Interview : Sinclair

Interview : Sinclair

On a le droit d’être jaloux de Sinclair. Il est attachant, intelligent, réussit sa vie professionnelle et personnelle et en plus dorénavant il s’émancipe. Il quitte, il coupe, prend la fuite de la route fleuris de l’industrie du disque et s’attaque seul avec les risques qui vont de paire à exposer de lui ce qu’il est. Fini la réduction de lui-même, vive l’intégral du chanteur-compositeur bête de scène. ‘Ensemble’, un, plus un, plus toi et moi cela devrait suffire à lui donner raison car forcement sa cause est juste et mérite qu’on s’y attarde.

Comment fait on pour retrouver son indépendance ?

Sinclair : « On pause son cul à un moment en se posant les bonnes questions ! la première c’est « Doit on rester victime d’un système qui ne nous convient pas ? », en ce qui me concerne cela ne me plaisait plus d’être une proie, donc ensuite est venu la seconde question « Comment fait-on pour se casser ? »

Et alors ?

Sinclair : « Là tu peux essayer de dealer ça en ami ou alors de faire la guerre. Tu t’aperçois qu’en pote ça marche pas toujours donc tu démarre une petite guerre ! tu prends des coups pour finalement en sortir vainqueur.
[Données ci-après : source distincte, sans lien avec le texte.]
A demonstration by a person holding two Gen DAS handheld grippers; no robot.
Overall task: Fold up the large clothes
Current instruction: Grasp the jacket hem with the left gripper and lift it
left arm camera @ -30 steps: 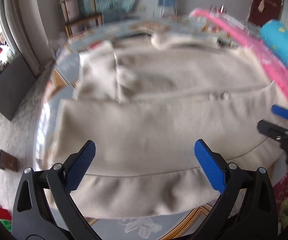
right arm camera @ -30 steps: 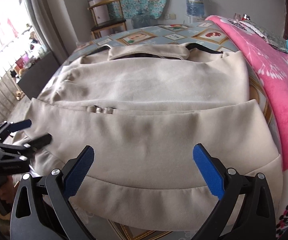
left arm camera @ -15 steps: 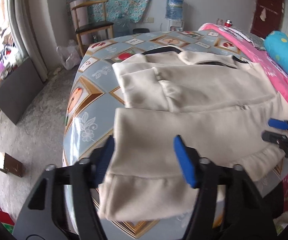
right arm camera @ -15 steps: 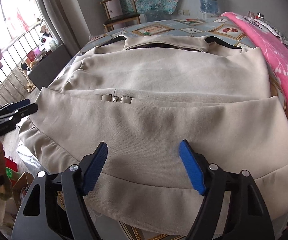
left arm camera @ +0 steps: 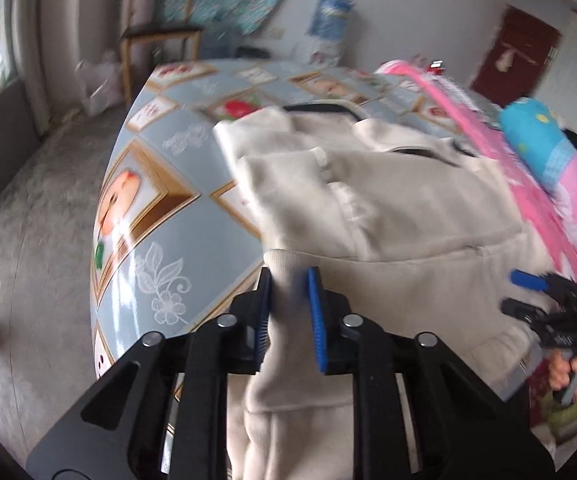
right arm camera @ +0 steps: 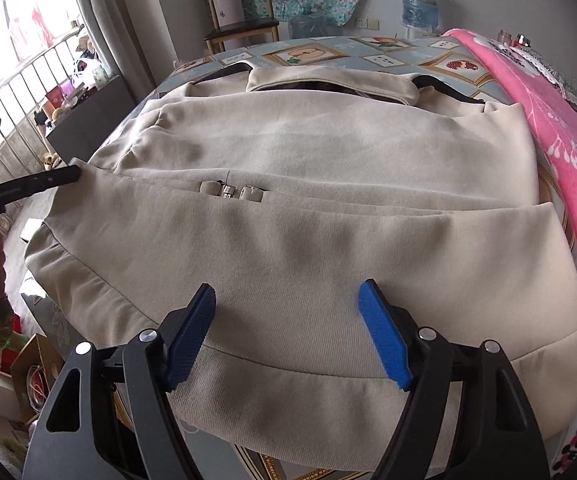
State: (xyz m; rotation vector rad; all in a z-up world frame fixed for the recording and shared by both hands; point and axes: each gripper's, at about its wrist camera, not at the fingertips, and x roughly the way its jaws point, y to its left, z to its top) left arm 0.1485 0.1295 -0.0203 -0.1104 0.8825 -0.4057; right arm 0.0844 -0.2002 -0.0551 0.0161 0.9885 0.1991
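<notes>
Lying spread across the bench [left arm camera: 156,216], the jacket [right arm camera: 308,240] is a beige, zip-front garment with its collar toward the far end and its ribbed hem hanging over the near edge. A pink blanket [right arm camera: 548,152] borders it on the right side, touching its edge.

At the hem's left corner, the left gripper [left arm camera: 290,312] is closing, with a bunched ridge of the fabric already pinched between its blue pads. The right gripper [right arm camera: 288,332] sits over the hem further right, its jaws apart and nothing held; the cloth lies beneath the pads, not between them.

The step in hand looks like securing both hem corners for a fold toward the collar. To do it well:

1. Let the left gripper finish its squeeze on the ribbing itself, catching every layer, not just the top one.
2. Slide the right gripper out toward the hem's other corner before clamping, so the 2 holds mirror each other.
3. Lift both together and keep the hem taut between them, or the middle will sag and crease.
4. Watch that the blanket does not snag the right side.
</notes>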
Moi j’ai repris mon indépendance en faisant un procès à ma maison de disque en sachant que j’étais libre mais pas indépendant ! ensuite j’ai décidé de monter mon label et là tu deviens totalement affranchi ! »

Se délier d’une maison de disque, veut dire racheter son catalogue ?
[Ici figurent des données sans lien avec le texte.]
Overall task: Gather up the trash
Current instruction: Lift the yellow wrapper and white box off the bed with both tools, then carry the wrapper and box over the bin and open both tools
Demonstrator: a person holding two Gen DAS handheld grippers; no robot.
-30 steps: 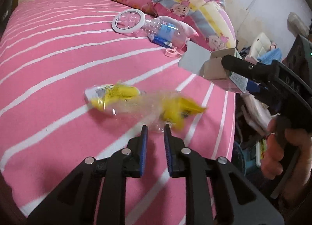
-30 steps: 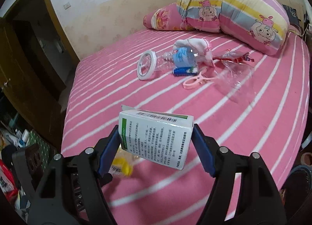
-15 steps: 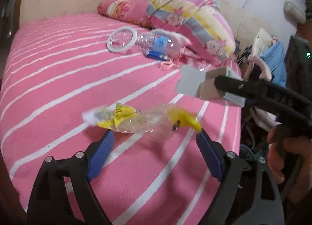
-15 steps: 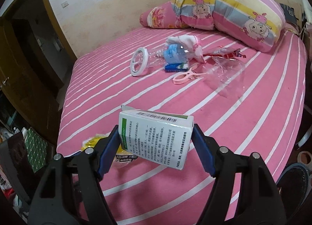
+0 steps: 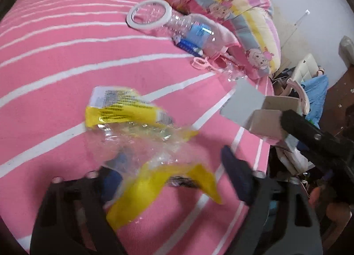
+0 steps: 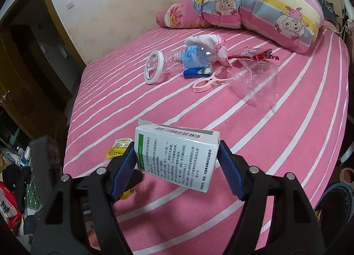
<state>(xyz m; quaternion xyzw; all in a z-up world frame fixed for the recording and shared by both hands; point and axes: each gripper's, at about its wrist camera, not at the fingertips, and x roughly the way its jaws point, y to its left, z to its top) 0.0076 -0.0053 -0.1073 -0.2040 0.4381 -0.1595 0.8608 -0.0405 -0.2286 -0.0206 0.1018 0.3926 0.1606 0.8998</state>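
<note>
A crumpled yellow and clear plastic wrapper (image 5: 124, 113) lies on the pink striped bed (image 5: 55, 60), and its near end reaches between the jaws of my left gripper (image 5: 174, 177). Those jaws stand wide apart and are closing. The right pad (image 5: 236, 179) is clear of the wrapper, and the left pad is partly hidden behind it. My right gripper (image 6: 177, 166) is shut on a white and green cardboard box (image 6: 177, 153), held above the bed's near edge. That box (image 5: 265, 122) also shows at the right of the left wrist view. The wrapper (image 6: 117, 149) peeks out left of the box.
Farther up the bed lie a clear water bottle (image 5: 192, 31), a white tape ring (image 5: 148, 15), a blue tube (image 6: 197, 71), a pink clip (image 6: 208, 82), crumpled clear plastic (image 6: 254, 78) and a red wrapper (image 6: 254, 55). Pillows (image 6: 265, 5) line the head. Clutter crowds the floor past the bed's edges.
My left gripper went from nearly shut to wide apart and moved forward and down, so the wrapper now sits between its jaws. The right gripper kept still with the box.
</note>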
Sinclair : « Tu ne le rachètes pas tu le gagnes. Comme je suis le propre producteur de mes disques, ce qui veut dire que je donne à la maison de disque d’exploiter mes albums pour une période donnée. Mes premiers albums je les ai récupérés après la fin de mon contrat chez Virgin en 1999, ensuite j’ai signé chez EMI pour 3 albums avec des closes bien précises, j’ai enregistré un album + une BO + un live et à la suite de mon procès j’ai récupéré tous mes droits. Si j’avais du les racheter je pense que cela aurait été une autre paire de manche. »

Tu comptes d’ailleurs ressortir toute ta discographie dans les mois qui viennent ?
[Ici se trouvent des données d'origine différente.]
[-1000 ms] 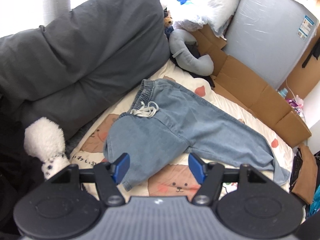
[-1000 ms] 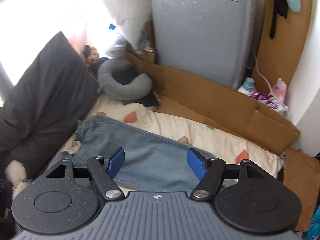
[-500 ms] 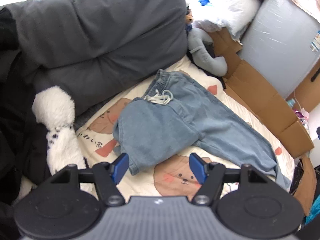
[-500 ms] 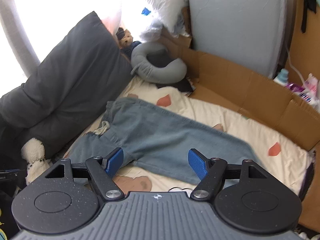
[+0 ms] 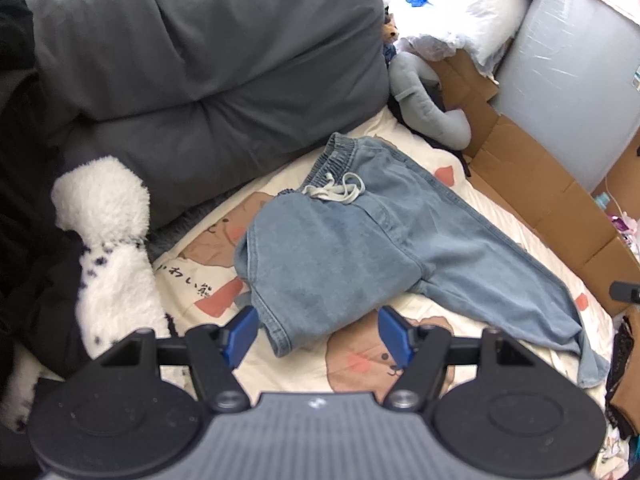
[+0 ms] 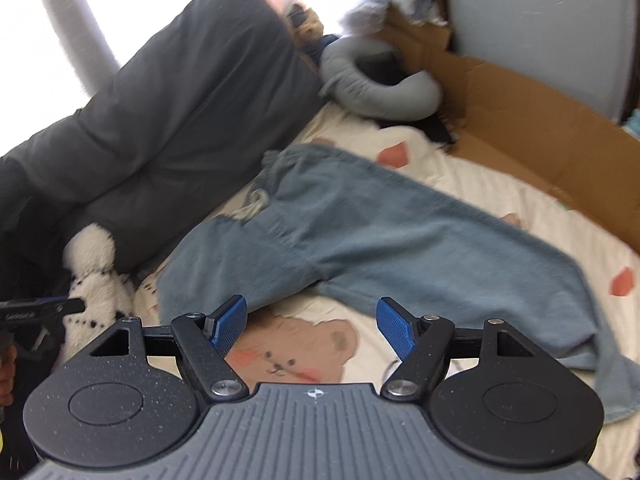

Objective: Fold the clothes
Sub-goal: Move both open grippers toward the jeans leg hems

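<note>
Both tongs hang wide open with nothing gripped: left gripper (image 5: 316, 334) sits over the near hem of the folded-over leg, right gripper (image 6: 310, 328) over bare bedsheet (image 6: 460, 184) just near of the crotch, likely lining up for a first grab. Jeans (image 5: 360, 240) lie mid-bed, waistband far by the grey pillow (image 5: 200, 80), light-blue denim, elastic waist, white drawstring (image 5: 336, 192), left leg doubled onto itself, right leg running out right and near
</note>
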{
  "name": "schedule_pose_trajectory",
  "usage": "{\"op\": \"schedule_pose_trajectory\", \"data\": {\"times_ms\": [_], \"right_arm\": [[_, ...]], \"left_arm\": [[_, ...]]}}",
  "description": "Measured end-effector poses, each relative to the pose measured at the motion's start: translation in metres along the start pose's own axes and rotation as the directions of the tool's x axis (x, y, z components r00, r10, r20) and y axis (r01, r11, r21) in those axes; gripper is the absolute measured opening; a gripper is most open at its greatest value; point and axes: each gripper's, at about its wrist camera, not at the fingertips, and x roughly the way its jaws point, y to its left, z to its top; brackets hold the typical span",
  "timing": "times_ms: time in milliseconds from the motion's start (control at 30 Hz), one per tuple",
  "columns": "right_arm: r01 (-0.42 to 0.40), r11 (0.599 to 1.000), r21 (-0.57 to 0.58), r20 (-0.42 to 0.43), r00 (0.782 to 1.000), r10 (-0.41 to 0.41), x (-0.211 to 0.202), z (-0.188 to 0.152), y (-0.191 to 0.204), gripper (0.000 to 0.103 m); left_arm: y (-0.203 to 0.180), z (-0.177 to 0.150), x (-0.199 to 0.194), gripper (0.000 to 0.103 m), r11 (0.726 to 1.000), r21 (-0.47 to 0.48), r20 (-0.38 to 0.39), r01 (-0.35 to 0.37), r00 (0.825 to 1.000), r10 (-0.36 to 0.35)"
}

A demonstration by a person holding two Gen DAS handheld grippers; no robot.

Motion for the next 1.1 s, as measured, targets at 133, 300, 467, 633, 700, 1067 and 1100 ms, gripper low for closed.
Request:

Sinclair : « oui parce que ça me fait chier que mes disques ne sont plus en magasins. Ca me fait mal au cœur. Même si ce ne sont pas des disques qui se vendent par milliers chaque années, c’est donner la possibilité aux gens qui me découvrent à travers mes concerts de suivre mon parcours discographique. Ce qui est bien c’est que je vais enfin pouvoir sortir ces albums en mettant tout ce que je n’ai jamais pu mettre dessus : ce qui est venu un peu après l’enregistrement par exemple, des inédits qui étaient sur les maxis, etc. »

Cette sortie d’un best-of un peu spécial s’inscrivait également sous une logique de sincérité ?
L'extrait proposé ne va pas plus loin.